Шустрый Данилко, который осенью и зимой, когда у него было мало дела, шнырял по деревне, подсматривая и подслушивая все, что говорилось, рассказывал со смехом, что Павел и теперь, хотя у него есть жена, сам топит печь, стряпает обед и коров доит, а Франка или в постели валяется, или полдня обнимается и целуется с Павлом, а то по хате бегает, хохочет, дурачится. Слушая эти рассказы, Филипп покатывался со смеху, но Ульяну они тревожили.
— Не будет ему добра от нее! — сказала она раз мужу.
— Кому?
— Павлюку.
Выйдя во двор, она стала скликать кур в хату. Франка стояла у плетня, разделявшего огород на две половины, и ела груши. Груши эти росли на единственном дереве у самой хаты Павла. Прежде Павел продавал их в городе или отдавал сестре, теперь же все оставлял у себя, потому что Франка их любила. Должно быть, вид этих груш, которыми в прежние годы лакомился ее сынишка, еще больше рассердил Ульяну. Она остановилась в нескольких шагах от плетня и сказала невестке:
— И не стыдно тебе, что твой сам коров доит? Не мужская это, а бабья работа!
Она сказала это, не повышая голоса, скорее даже шутливо, чем гневно, но лицо Франки сразу вспыхнуло густым, быстро тающим румянцем.
— А тебе какое дело? — крикнула она. — Не суйся, куда не просят! Я ваших хамских работ никогда не делала и делать не буду. Вот тебе и весь сказ. Адью!
Она отбежала от забора, но Ульяна, тоже вся покраснев, крикнула ей вдогонку:
— А ты хамами нас не обзывай! Как смеешь людей хамством попрекать, когда сама была хуже последней хамки…
Такое мнение о Франке сложилось у Ульяны под влиянием домыслов Авдотьи и всего того, что ей подолгу нашептывала Марцеля всякий раз, как возвращалась от Франки.
Эта первая ссора между Ульяной и Франкой длилась недолго. Ульяна не хотела порывать отношений с братом, так как она и любила его и кое-что им от него всегда перепадало.
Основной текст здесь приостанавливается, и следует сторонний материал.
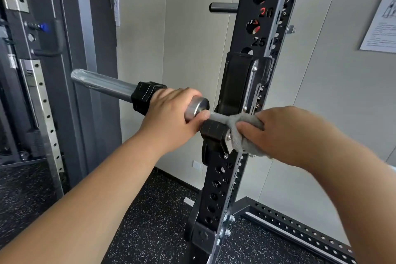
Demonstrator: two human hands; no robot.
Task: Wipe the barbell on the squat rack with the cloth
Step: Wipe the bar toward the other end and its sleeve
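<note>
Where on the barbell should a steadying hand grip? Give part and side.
The thick sleeve beside the upright, from above, fingers wrapping round: it is round, horizontal and free. The left hand grips it; the right hand holds the cloth on the shaft.

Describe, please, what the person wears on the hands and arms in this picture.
Nothing worn is visible. The left hand and the right hand have no gloves, and no ring, watch or wristband shows. The left forearm and the right forearm are bare to the edge of the frame. No sleeve comes into view.
</note>
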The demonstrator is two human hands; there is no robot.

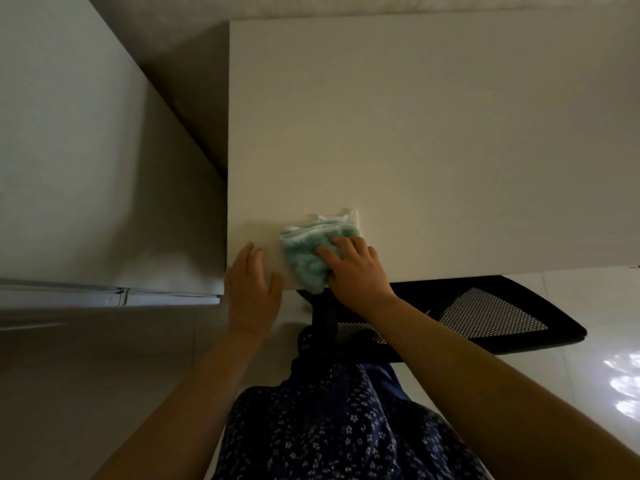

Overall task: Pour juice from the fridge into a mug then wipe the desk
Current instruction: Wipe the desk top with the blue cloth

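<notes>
A crumpled teal and white cloth (311,251) lies on the white desk (433,150) near its front left corner. My right hand (356,268) presses down on the cloth, fingers spread over its right side. My left hand (252,285) rests flat on the desk's front left corner, just left of the cloth, holding nothing. No mug or juice is in view.
The grey fridge (90,168) stands directly left of the desk, its door closed. A black mesh chair (485,313) is tucked under the desk's front edge, right of my arms. Pale floor shows at the lower right.
</notes>
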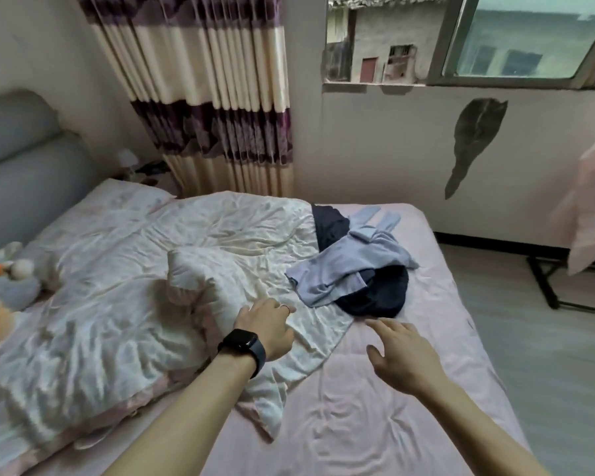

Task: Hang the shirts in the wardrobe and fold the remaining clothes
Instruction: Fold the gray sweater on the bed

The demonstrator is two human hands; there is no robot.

Как-никак он и баранок детям с базара привозит, и на своей половине огорода всегда отводит им полоску под картофель или пеньку. А когда им срочно нужно подати платить или случается другая крайняя надобность, он всегда ссужает их деньгами.
Филипп — тот помнил не только об этих мелочных услугах Павла, но и об отцовской кубышке, хранившейся у Павла под печью, и потому, узнав о ссоре Ульяны с невесткой, накричал на Ульяну так, как еще ни разу в жизни не кричал, и велел помириться с Франкой. Это оказалось легче, чем думала Ульяна: стоило ей заговорить с Франкой, и та ответила ей весело, без малейшей запальчивости, а вечером, прибежав к Козлюкам и застав у них несколько соседей и соседок, нарассказала им таких чудес, что те от удивления только глаза таращили и до самой полуночи слушали ее болтовню, как волшебные сказки.
Всю зиму Франка таким образом развлекала часто собиравшуюся у Козлюков компанию. Любопытное это было зрелище: в хату, освещенную пылающим в большой печи огнем и керосиновой лампочкой, набивались мужчины в сермягах или полушубках и женщины в темно-синих суконных телогрейках. Мужчины плели сети, строгали колья для плетней, зубья для бороны, чинили ведра, бочонки, а то и просто сидели без всякого дела, куря трубки или цигарки. Женщины пряли. Некоторые приходили с детьми на руках, кормили их грудью и укачивали. Рассаживались все на лавках и табуретах — кто у стены, кто у огня. Франке неудобно было сидеть на твердой и узкой лавке, и она, спиной прислонясь к стене, вытягивала ноги на табуретку, в небрежной позе дамы, растянувшейся в шезлонге. Чулок она в будни не надевала, и из-под домотканой юбки высовывались голые ноги в грубых башмаках. На ней, как и на других женщинах, была синяя телогрейка, на голове — пестрый ситцевый платок, завязанный на затылке. Но эта одежда на ней казалась маскарадным костюмом. Черные, как вороново крыло, вьющиеся волосы, выбиваясь из-под цветастого платка, падали на лоб, шею и грудь, украшенную несколькими рядами бус, каких здесь никто не носил.